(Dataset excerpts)
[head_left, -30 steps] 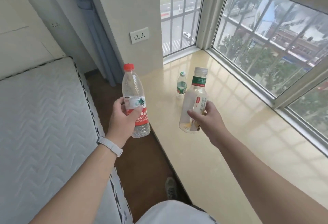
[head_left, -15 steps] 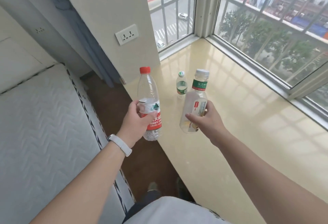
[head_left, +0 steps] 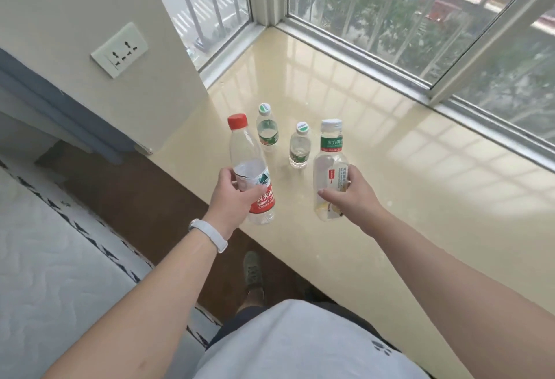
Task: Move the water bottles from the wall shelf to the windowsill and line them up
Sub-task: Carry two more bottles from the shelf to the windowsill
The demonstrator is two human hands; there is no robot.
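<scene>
As the left hand [head_left: 229, 198] advances, its red-capped bottle [head_left: 249, 165] reaches the windowsill [head_left: 405, 198].

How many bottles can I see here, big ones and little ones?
Big bottles: 2, the red-capped bottle in the left hand, the green-banded bottle in the right hand.
Small bottles: 2, the farther small bottle and the nearer small bottle, on the windowsill.
Total: 4.

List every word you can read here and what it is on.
"NONGFU SP", rest hidden: red label, red-cap bottle, left hand.
"夫山", partly hidden: same label.
"东方树": green band, white-cap bottle, right hand.
Fine print on white-cap bottle: blurred.
Back small bottle, front small bottle: caps and labels too small to read.
</scene>
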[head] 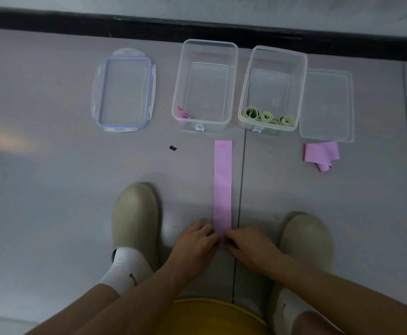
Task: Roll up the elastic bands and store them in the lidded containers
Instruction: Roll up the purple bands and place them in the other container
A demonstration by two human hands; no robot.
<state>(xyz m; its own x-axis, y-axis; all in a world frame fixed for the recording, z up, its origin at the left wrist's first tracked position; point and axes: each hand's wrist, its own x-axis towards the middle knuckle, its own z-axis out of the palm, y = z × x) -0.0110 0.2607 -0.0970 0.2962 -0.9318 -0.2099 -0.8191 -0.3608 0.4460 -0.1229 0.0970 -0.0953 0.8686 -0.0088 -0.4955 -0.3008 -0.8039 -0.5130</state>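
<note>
Pinching the near end of the pink band (223,180) with left hand (195,240) and right hand (248,245).
Laid flat from 6 o'clock toward 12, ending just short of a clear container (212,125); crumpled at 2 o'clock, near a loose lid (327,105), a second band (321,154).

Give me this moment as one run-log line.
phase: roll start | left hand, right hand: pinching near end of flat pink band | left container: pink roll | right container: green rolls
</note>
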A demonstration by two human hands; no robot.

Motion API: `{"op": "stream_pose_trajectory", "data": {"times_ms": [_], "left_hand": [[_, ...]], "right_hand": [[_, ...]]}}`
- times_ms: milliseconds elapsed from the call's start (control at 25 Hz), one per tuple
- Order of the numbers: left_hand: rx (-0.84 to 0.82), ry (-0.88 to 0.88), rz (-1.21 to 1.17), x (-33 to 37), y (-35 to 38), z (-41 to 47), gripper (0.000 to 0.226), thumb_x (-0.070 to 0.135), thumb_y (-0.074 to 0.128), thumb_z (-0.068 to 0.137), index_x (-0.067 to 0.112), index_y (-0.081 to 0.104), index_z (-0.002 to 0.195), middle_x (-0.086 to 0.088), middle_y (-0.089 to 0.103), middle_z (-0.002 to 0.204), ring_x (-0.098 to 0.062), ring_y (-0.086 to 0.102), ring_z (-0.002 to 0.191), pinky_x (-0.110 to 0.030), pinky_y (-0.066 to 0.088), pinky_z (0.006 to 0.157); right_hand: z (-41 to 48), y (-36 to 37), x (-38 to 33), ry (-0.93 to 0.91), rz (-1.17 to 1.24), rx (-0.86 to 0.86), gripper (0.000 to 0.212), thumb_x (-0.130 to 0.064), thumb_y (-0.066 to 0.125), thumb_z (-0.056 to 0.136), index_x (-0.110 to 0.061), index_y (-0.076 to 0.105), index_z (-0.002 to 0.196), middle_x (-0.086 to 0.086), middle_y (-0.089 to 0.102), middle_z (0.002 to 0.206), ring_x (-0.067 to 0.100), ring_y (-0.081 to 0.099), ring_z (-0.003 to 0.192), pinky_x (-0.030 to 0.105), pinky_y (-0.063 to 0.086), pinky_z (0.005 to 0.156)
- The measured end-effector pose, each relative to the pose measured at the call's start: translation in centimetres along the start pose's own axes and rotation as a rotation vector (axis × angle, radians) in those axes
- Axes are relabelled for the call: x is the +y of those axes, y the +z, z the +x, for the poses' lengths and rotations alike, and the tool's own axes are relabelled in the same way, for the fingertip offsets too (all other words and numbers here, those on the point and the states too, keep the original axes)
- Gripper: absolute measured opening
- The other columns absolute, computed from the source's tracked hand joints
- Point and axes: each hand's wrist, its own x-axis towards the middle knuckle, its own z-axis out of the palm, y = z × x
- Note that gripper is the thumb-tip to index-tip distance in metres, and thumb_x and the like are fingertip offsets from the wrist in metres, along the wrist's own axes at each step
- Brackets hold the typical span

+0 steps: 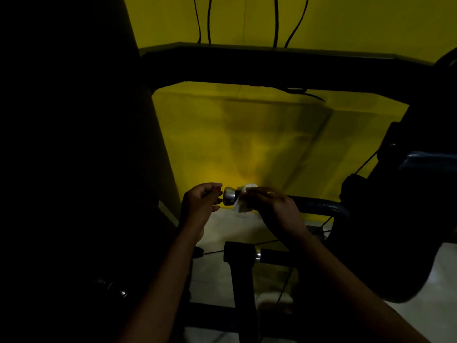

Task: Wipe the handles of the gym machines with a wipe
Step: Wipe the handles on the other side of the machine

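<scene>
Lower handle (pixel 269 258): nearest, below both hands; black grip with a chrome ring, lying level on a dark upright post.
Floor (pixel 235 226): pale, beneath the hands.
Left hand (pixel 201 200): fingers loosely curled, gripping nothing visible; fingertips just beside the chrome cap, contact too dim to tell.
Chrome cap (pixel 229 195): between the two hands, on the free end of the handle.
Wipe (pixel 243 203): white and crumpled, wrapped over the handle just right of the cap, under the right hand's fingers.
Right hand (pixel 274 206): fingers curled over the wipe, clasping it round the handle.
Handle (pixel 319 205): dark bar, runs from the cap under the right hand and on to its right, bending down into the dark machine.
Frame beam (pixel 272 68): black, level, beyond and above both hands.
Wall (pixel 247 144): yellow, behind the beam.
Cables (pixel 209 21): black, hang down the wall above the beam.
</scene>
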Motion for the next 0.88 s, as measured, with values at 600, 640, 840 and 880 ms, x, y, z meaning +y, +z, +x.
{"op": "stream_pose_trajectory", "data": {"times_ms": [600, 640, 840, 880], "left_hand": [[-0.196, 0.392, 0.365, 5.0, 0.7, -1.0, 0.012, 0.025, 0.073, 0.083, 0.036, 0.07, 0.078, 0.003, 0.073, 0.079, -0.016, 0.07, 0.078, -0.039, 0.056, 0.071], [-0.199, 0.38, 0.377, 5.1, 0.8, -0.9, 0.013, 0.027, 0.073, 0.084, 0.038, 0.068, 0.077, 0.0, 0.072, 0.075, -0.019, 0.069, 0.074, -0.042, 0.055, 0.069], [-0.227, 0.094, 0.091, 5.8, 1.2, -1.8, 0.016, 0.003, 0.062, 0.089, 0.018, 0.069, 0.091, -0.015, 0.071, 0.08, -0.031, 0.067, 0.073, -0.043, 0.057, 0.067], [-0.273, 0.019, -0.03, 6.0, 1.2, -2.2, 0.019, -0.003, 0.058, 0.089, 0.012, 0.068, 0.095, -0.016, 0.071, 0.085, -0.032, 0.067, 0.076, -0.039, 0.057, 0.066]], "right_hand": [[3.4, -4.1, 0.8, 0.492, 0.954, -0.167, 0.019, -0.009, 0.07, 0.085, -0.012, 0.069, 0.104, 0.015, 0.071, 0.098, 0.029, 0.07, 0.092, 0.051, 0.057, 0.077], [3.2, -4.2, 0.8, 0.467, 0.916, -0.152, 0.016, -0.006, 0.067, 0.088, -0.012, 0.07, 0.102, 0.011, 0.071, 0.098, 0.028, 0.07, 0.09, 0.051, 0.058, 0.075], [2.2, -4.5, -0.2, 0.237, 0.662, -0.022, 0.022, -0.001, 0.059, 0.086, -0.013, 0.077, 0.09, 0.003, 0.066, 0.099, 0.013, 0.061, 0.103, 0.028, 0.054, 0.077], [2.0, -4.1, -0.3, 0.229, 0.623, -0.034, 0.018, -0.006, 0.06, 0.086, -0.011, 0.077, 0.089, 0.002, 0.069, 0.099, 0.009, 0.059, 0.108, 0.027, 0.053, 0.079]]}}
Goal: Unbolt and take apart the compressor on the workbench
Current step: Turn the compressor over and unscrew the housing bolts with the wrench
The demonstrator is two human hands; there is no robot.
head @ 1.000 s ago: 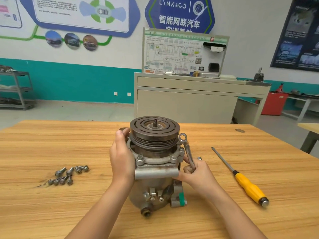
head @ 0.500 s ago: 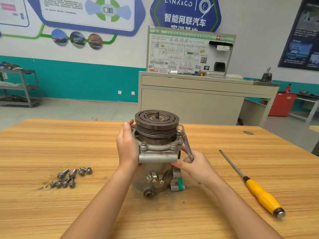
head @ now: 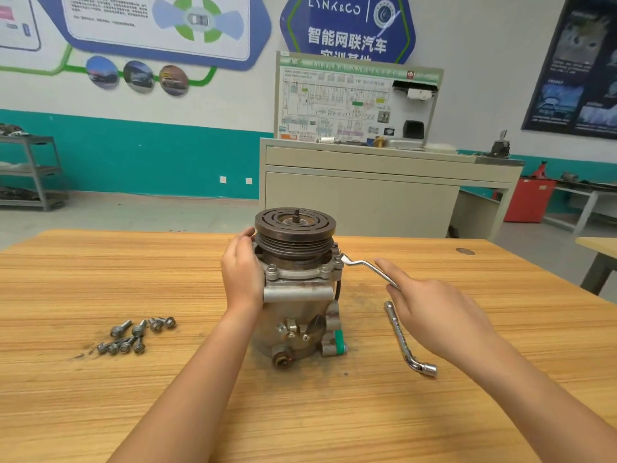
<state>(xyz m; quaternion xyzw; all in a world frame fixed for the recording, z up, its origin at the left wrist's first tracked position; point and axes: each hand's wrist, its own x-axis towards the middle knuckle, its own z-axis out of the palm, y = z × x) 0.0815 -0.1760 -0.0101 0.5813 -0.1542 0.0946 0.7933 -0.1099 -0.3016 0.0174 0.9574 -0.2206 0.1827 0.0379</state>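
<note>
Our bent silver ring spanner (head: 370, 268) has swung out to the right, likely a loosening turn. Our right hand (head: 430, 305) pushes it with straight fingers. Our left hand (head: 242, 279) clasps the upright grey metal compressor (head: 295, 299), mid-way along the wooden workbench (head: 133, 279).

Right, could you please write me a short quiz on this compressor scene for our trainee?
1. True or false: the left hand holds the silver offset ring spanner.
2. The loose grey bolts lie where, relative to the upright grey metal compressor? A left, B right, C behind.
3. Which untouched tool lies beside the right hand?
Key: 1 false, it grips the compressor; the right hand presses the spanner. 2 A. 3 the chrome L-shaped socket wrench.
</note>
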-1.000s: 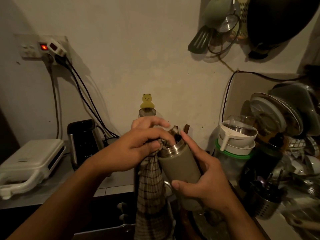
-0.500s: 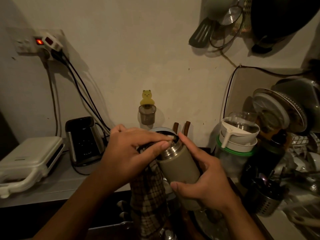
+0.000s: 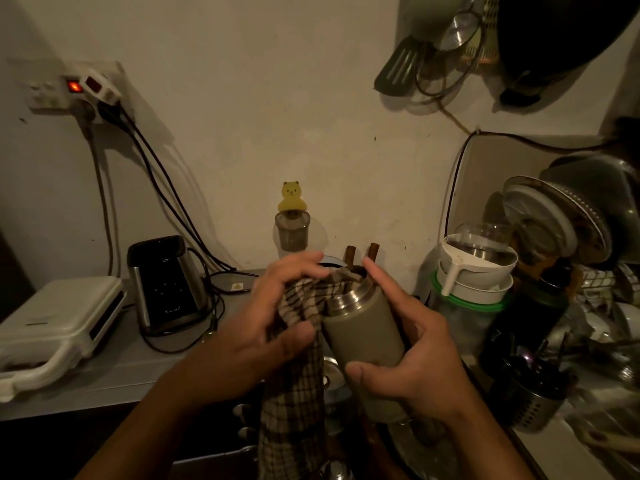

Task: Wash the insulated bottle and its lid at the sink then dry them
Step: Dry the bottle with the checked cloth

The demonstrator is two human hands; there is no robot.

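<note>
Holding the insulated bottle (image 3: 363, 336) in front of the chest, above a dark area by the surface (image 3: 121, 370), is the right hand (image 3: 419, 362). Its fingers wrap the olive body from the right, the thumb lies across the lower front, and the index finger reaches up beside the steel neck. The bottle is tilted, mouth up and leaning a bit to the left, with no cap on it. The left hand (image 3: 277, 329) clutches a checked cloth (image 3: 298, 396), bunched between thumb and fingers. One end of the cloth is draped over and into the bottle's mouth, and the rest hangs straight down between the two arms. The bottle's lid I can't make out, too dark. On the left of the surface sits a white sandwich maker (image 3: 59, 318), and just beside it a black appliance (image 3: 162, 284) with cables running up to a wall socket (image 3: 93, 88) with a red light. A yellow bear hook (image 3: 292, 199) is stuck on the wall behind the hands, with a small cup (image 3: 292, 233) under it. To the right are stacked white containers (image 3: 476, 271), a crowded dish rack and a metal cutlery holder (image 3: 530, 401). A slotted spatula (image 3: 398, 71) and a dark pan (image 3: 561, 39) hang on the wall above.
</note>
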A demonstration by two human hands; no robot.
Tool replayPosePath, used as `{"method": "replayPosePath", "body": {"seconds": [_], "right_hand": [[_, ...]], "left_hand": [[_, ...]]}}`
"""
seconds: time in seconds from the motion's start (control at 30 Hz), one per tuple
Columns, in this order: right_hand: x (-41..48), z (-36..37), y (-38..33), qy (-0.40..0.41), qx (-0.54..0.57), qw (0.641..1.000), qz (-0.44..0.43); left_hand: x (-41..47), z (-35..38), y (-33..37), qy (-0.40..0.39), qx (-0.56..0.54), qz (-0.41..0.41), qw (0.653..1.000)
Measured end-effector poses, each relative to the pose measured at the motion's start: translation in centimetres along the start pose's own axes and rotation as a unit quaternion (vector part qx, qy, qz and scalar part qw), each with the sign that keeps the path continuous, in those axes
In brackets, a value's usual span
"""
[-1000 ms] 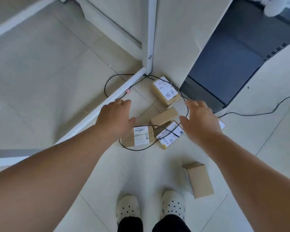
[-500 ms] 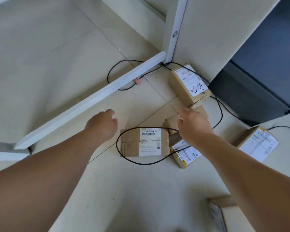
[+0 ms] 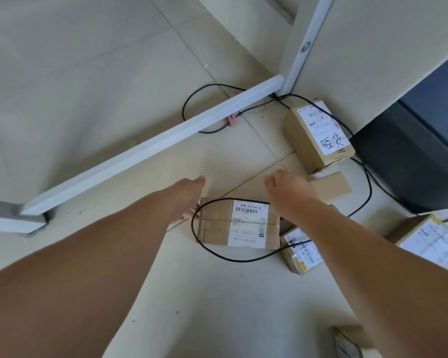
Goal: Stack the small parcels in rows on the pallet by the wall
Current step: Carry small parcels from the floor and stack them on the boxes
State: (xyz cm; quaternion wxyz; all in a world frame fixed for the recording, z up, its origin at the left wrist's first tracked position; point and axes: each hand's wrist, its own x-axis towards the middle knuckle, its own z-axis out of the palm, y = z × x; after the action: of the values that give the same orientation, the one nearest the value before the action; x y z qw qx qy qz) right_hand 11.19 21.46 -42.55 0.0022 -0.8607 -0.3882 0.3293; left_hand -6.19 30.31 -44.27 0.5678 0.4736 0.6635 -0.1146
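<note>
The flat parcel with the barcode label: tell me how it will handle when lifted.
The flat parcel is a taped cardboard box, so probably stiff, not floppy. It lies on its broad face, so it is unlikely to tip or roll. The black cable loops over it and may drag or snag when it is lifted.

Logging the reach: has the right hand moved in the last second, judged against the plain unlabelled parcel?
Yes. The right hand went from right of the plain parcel leftward onto its left end, fingers curled there.
</note>
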Motion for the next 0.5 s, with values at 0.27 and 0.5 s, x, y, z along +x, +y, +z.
{"method": "replayPosePath", "body": {"seconds": [0.27,0.5], "right_hand": [[1.0,-1.7,1.9,-0.076,0.171,0.978,0.098],[0.8,-1.2,1.7,-0.149,0.417,0.880,0.174]], "left_hand": [[1.2,1.0,3.3,-0.042,-0.012,0.014,0.999],[1.4,1.9,4.0,-0.066,-0.058,0.064,0.994]]}}
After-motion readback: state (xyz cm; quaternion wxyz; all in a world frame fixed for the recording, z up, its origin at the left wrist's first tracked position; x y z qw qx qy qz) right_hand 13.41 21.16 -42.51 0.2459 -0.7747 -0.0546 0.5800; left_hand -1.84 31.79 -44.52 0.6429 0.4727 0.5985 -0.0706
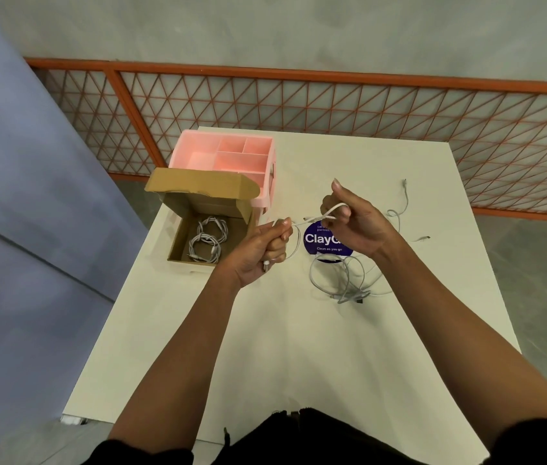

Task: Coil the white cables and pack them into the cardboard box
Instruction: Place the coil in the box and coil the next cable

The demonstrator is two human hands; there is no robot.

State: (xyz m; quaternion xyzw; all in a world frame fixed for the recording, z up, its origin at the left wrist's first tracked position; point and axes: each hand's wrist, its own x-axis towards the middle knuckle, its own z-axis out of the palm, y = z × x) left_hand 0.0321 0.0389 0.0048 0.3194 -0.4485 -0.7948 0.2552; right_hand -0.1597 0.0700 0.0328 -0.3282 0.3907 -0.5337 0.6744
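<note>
White cable (330, 207) gripped in left hand (262, 251) and right hand (357, 228); cardboard box (205, 200) near table (299, 347) edge.

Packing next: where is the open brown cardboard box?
Head view: the cardboard box sits at the white table's left edge, before the pink plastic organiser, left of the left hand.

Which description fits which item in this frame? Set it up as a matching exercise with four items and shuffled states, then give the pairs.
Items:
1. cardboard box
2. pink organizer
3. held white cable
4. loose cables

States:
a. gripped by the left hand and the right hand
b. lying uncoiled on the table
c. lid open, coiled cables inside
d. standing on the far side of the box

Pairs: 1-c, 2-d, 3-a, 4-b
</note>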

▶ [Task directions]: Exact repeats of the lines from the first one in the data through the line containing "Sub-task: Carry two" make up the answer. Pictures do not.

▶ [The answer]:
[head_left, -30 steps] 
[head_left, -15 steps] 
[head_left, +0 steps] 
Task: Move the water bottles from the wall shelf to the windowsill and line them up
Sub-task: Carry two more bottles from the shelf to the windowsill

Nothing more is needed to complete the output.